I wrote a sample JDBC ping (actually a get_database mimic) utility to see 
whether the issue was with connecting from that machine to the database server, 
and this had no errors whatsoever up to 400 simultaneous processes. The mysql 
server in question was configured to serve up to 650 connections, and it seemed 
to be serving responses quickly and did not seem overloaded. We also disabled 
connection pooling in case that was exacerbating a connection availability 
issue with that many concurrent processes, each with an embedded metastore. 
That, especially in conjunction with disabling schema checking, and specifying 
a "datanucleus.connectionPool.testSQL=SELECT 1" did a fair amount for 
performance in this scenarios, but the errors (or rather, the 
null-result-successes when there shouldn't have been one) continued.

On checking through hive again, if we modified hive to have datanucleus simply 
return a connection, with which we did a direct sql get database, there would 
not be any error, but if we tried to use jdo on datanucleus to construct a db 
object, we would get an empty result, so the issue seems to crop up in the jdo 
mapping.

One of the biggest issues with this investigation, for me, was the difficulty 
of reproducibility. When trying to reproduce in a lab, we were unable to create 
a similar enough environment that caused the issue. Even in the client's 
environment, moving from RHEL5 to RHEL6 made the issue go away.

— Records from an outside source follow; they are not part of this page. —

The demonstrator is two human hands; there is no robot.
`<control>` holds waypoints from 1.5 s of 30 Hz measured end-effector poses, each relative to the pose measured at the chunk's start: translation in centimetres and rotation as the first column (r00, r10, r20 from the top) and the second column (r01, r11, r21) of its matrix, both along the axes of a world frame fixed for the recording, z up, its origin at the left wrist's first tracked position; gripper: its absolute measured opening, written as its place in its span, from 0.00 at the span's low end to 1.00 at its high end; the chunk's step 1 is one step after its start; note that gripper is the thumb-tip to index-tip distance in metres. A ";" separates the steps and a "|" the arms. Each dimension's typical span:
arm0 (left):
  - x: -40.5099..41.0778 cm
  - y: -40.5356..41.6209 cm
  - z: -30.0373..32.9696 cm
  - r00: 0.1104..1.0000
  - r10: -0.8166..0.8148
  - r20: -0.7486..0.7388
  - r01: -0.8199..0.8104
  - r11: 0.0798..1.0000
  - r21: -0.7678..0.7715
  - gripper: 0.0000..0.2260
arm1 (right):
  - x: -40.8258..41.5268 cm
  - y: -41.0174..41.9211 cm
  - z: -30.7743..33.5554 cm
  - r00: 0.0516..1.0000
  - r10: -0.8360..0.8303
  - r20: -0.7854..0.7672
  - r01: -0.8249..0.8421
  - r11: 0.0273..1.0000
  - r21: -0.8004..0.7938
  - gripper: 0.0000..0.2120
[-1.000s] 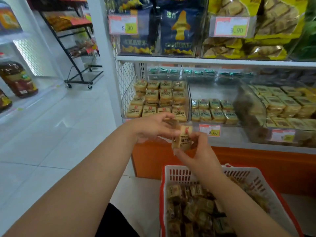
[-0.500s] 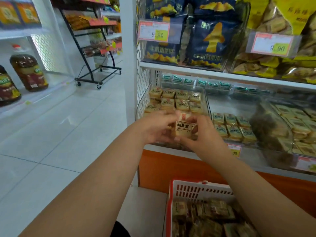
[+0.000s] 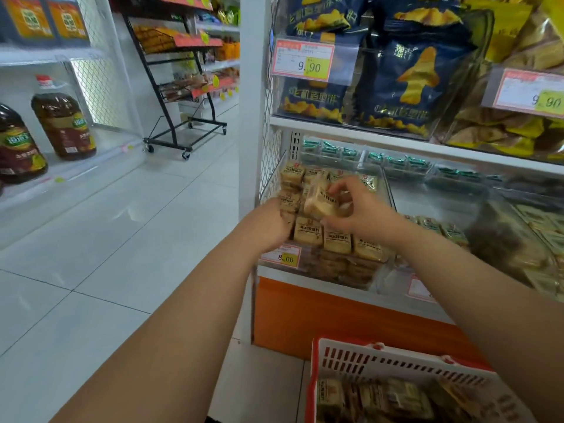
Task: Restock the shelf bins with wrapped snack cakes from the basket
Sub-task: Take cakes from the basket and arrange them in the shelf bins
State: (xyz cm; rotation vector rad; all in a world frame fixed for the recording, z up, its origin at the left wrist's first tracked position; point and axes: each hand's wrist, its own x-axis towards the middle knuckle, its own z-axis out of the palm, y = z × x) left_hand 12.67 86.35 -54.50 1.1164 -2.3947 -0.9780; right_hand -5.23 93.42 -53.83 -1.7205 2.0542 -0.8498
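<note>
A: Where is the snack cake (image 3: 320,203) at this point?

B: It is tilted above the packed rows in the leftmost clear bin (image 3: 385,190), over the second row; the right hand (image 3: 363,213) pinches it, fingers over its top and thumb under its lower edge; the left hand (image 3: 270,227) is at the bin's left front corner, its fingertips hidden among the wrapped cakes already stacked there, so whether they grasp anything cannot be told.

A: So which step is this?

B: Placing, by the look of it; the cake is not yet set down; the next move likely calls for levelling it and lowering it into a gap in the rows, then letting go.

A: Is there room for that?

B: Little; the rows stand close, and the upper shelf edge (image 3: 396,138) hangs not far above the bin, so the hand has a low slot to work in; the mesh side panel (image 3: 270,166) closes the left, and the bin's clear wall the right; the way out is open toward the person.

A: And the supply?

B: The white and red basket (image 3: 396,360) sits low and near the person, well apart from the bin, with more wrapped cakes inside.
</note>
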 end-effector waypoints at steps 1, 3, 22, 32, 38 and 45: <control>0.1 -0.1 -0.3 1.000 0.000 0.032 -0.001 1.000 0.012 0.07 | -0.2 -1.2 0.4 0.999 -0.003 0.042 0.004 0.999 -0.032 0.23; 0.3 -0.5 -0.7 0.999 0.014 0.043 -0.016 0.999 0.035 0.07 | -0.2 -4.3 0.8 0.996 0.025 0.091 -0.018 0.997 -0.078 0.22; -1.3 -2.8 -3.5 0.997 0.029 0.068 -0.031 0.999 0.030 0.14 | -0.7 -12.5 -3.1 0.881 0.094 -0.464 -0.030 0.989 0.143 0.27; -1.5 -1.6 -3.1 0.996 0.072 0.053 -0.063 0.987 -0.147 0.13 | -0.6 -6.4 -2.0 0.967 -0.052 -0.248 0.073 0.994 0.077 0.17; -2.5 3.2 -2.4 0.984 0.054 -0.170 -0.100 0.956 -0.277 0.07 | 0.7 2.9 -2.0 0.981 -0.184 -0.068 0.174 0.976 -0.133 0.12; -6.5 11.2 -7.8 0.988 -0.145 -0.060 0.129 0.968 -0.213 0.06 | 0.8 18.2 -10.5 0.830 -0.514 0.216 0.546 0.827 -0.132 0.07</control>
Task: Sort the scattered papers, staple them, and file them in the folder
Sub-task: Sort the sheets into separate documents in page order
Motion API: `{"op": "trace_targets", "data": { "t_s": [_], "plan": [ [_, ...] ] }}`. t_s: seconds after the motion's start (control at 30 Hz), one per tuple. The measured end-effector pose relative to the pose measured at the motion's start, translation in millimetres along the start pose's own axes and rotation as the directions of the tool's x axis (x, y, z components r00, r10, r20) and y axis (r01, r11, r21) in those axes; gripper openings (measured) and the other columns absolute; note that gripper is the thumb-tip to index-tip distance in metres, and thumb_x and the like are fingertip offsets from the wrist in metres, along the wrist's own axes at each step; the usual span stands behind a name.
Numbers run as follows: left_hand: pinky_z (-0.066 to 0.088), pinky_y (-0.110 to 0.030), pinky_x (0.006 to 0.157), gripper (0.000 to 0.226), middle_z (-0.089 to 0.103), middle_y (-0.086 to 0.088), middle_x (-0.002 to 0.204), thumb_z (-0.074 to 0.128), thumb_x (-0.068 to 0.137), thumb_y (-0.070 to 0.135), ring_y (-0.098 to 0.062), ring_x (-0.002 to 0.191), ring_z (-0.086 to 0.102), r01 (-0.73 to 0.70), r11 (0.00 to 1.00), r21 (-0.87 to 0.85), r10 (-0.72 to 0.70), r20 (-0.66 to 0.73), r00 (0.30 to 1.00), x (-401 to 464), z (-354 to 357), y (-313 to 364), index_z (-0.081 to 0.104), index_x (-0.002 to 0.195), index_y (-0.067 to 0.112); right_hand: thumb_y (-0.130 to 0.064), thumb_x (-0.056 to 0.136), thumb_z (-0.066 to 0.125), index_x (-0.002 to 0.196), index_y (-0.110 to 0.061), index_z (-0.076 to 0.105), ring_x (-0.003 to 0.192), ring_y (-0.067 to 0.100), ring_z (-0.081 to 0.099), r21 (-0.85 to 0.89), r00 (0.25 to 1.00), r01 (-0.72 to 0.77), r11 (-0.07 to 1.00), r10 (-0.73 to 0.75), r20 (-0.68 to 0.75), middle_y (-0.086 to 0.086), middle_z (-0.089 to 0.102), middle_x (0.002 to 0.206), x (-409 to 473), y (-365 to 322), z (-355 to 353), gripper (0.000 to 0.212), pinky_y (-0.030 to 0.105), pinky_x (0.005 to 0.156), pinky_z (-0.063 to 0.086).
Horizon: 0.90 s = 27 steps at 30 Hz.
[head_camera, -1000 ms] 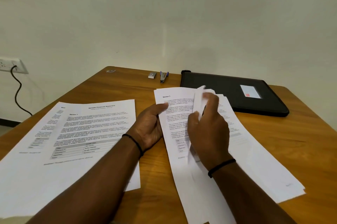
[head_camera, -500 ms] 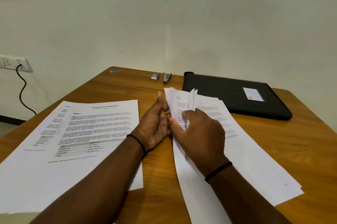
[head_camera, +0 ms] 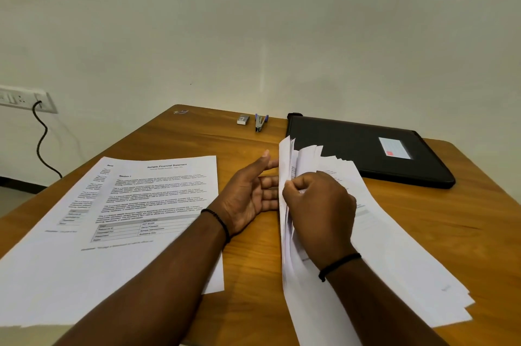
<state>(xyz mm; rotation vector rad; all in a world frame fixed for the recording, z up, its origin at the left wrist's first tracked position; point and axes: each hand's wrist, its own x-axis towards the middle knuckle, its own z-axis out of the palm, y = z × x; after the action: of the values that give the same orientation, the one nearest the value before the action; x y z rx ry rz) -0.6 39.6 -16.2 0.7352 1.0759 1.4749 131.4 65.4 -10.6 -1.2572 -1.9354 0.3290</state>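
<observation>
A loose stack of white printed papers lies on the right of the wooden table. My right hand pinches the lifted left edges of several sheets, which stand up on edge. My left hand lies palm up beside them, fingers straight, its fingertips touching the raised sheets. A second set of printed pages lies flat on the left. The black folder lies closed at the back right. A small blue stapler stands at the far edge.
A small silver staple box sits beside the stapler. A wall socket with a black cable is at the left, off the table. Bare table wood shows between the two paper sets.
My right hand has lifted the left edges of the right stack's sheets upright and curled into a pinch. My left hand has opened, palm up, against them.
</observation>
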Motion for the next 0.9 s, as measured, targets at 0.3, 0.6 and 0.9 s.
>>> {"op": "trace_targets", "data": {
  "t_s": [0.3, 0.6, 0.9],
  "plan": [
    [0.061, -0.034, 0.075, 0.02, 0.077, 0.009, 0.098, 0.051, 0.099, 0.037, -0.017, 0.09, 0.075, -0.118, 0.993, 0.024, 0.12, -0.098, 0.988, 0.8, 6.0, -5.1, 0.058, 0.115, 0.028, -0.042, 0.085, 0.073, 0.081, -0.026, 0.072, 0.13, 0.022, 0.048, 0.087, 0.995, -0.035, 0.996, 0.042, -0.086, -0.001, 0.055, 0.142, 3.7, -2.4, -1.9, 0.017, 0.051, 0.106, 0.032],
    [0.04, -0.032, 0.101, 0.064, 0.053, 0.004, 0.138, 0.04, 0.08, 0.065, -0.011, 0.123, 0.049, -0.262, 0.709, 0.655, 0.538, -0.262, 0.801, -16.8, 28.1, 9.1, 0.055, 0.13, 0.028, -0.037, 0.082, 0.07, 0.076, -0.025, 0.07, 0.107, 0.02, 0.059, 0.097, 0.926, 0.241, 0.966, -0.199, -0.32, -0.002, 0.068, 0.11, 5.2, -4.3, -0.2, 0.014, 0.044, 0.092, 0.039],
    [0.054, -0.042, 0.066, 0.03, 0.071, -0.015, 0.079, 0.051, 0.094, 0.016, -0.037, 0.081, 0.067, -0.257, 0.75, 0.61, 0.555, -0.369, 0.746, -44.7, 29.9, 67.3, 0.066, 0.073, 0.0, -0.037, 0.095, 0.053, 0.111, -0.016, 0.073, 0.125, 0.021, 0.057, 0.264, 0.885, 0.466, 0.844, -0.446, -0.137, 0.005, 0.065, 0.131, 2.3, -39.4, -5.7, 0.033, 0.047, 0.106, 0.045]
  ]
}}
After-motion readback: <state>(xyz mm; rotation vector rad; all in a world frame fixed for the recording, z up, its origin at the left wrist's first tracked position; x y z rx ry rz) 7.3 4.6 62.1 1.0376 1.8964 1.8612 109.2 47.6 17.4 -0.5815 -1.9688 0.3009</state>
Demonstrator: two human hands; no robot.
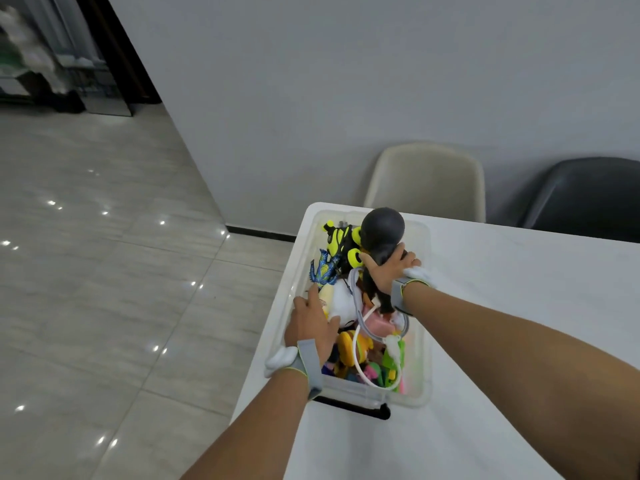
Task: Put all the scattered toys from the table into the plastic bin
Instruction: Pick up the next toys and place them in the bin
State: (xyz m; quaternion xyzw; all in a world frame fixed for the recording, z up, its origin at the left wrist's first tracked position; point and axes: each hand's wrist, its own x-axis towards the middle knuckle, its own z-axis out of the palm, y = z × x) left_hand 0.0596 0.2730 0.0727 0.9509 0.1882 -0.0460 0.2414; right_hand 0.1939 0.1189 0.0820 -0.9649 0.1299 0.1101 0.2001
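White table (485, 341) | right hand (389, 268) grips dark toy (382, 233) | left hand (310, 327) flat, fingertips hidden in bin (424, 344)

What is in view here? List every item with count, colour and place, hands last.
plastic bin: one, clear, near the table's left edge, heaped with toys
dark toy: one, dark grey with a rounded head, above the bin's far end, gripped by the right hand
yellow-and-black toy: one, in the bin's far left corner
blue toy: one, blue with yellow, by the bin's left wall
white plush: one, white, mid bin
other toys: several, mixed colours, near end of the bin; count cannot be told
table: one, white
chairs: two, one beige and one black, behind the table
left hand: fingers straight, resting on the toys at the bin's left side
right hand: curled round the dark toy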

Thus, we still have work to do on determining the underlying issue, I'm logging 
this issue to collect information on similar issues we discover so we can work 
towards nailing down the issue and then fixing it(in DN if need be)

  was:
I investigated a scenario wherein a user needed to use a large number of 
concurrent hive clients doing simple DDL tasks, while not using a standalone 
metastore server. Say, for eg., each of them doing "drop table if exists 
tmp_blah_${i};"

This would consistently fail stating that it could not create a db, which is a 
funny error to have when trying to drop a db "if exists". On digging in, it 
turned out that the error was a mistaken report, coming instead from an attempt 
by the embedded metastore attempting to create a "default" db when it did not 
exist. The funny thing being that the default db did exist, and the getDatabase 
call would return empty, rather than returning an error or returning a result. 
We could disable hive.metastore.checkForDefaultDb and the number of these 
reports would drastically fall, but that only moved the problem, and we'd get 
phantom reports from time to time of various other databases that existed that 
were being reported as non-existent.

On digging further, parallelism seemed to be an important factor in whether or 
not hive was able to perform getDatabases without error. With about 20 
simultaneous processes, there seemed to be no errors whatsoever. At about 40 
simultaneous processes, at least 1 would consistently fail. At about 200, about 
15-20 would consistently fail, in addition to taking a long time to run.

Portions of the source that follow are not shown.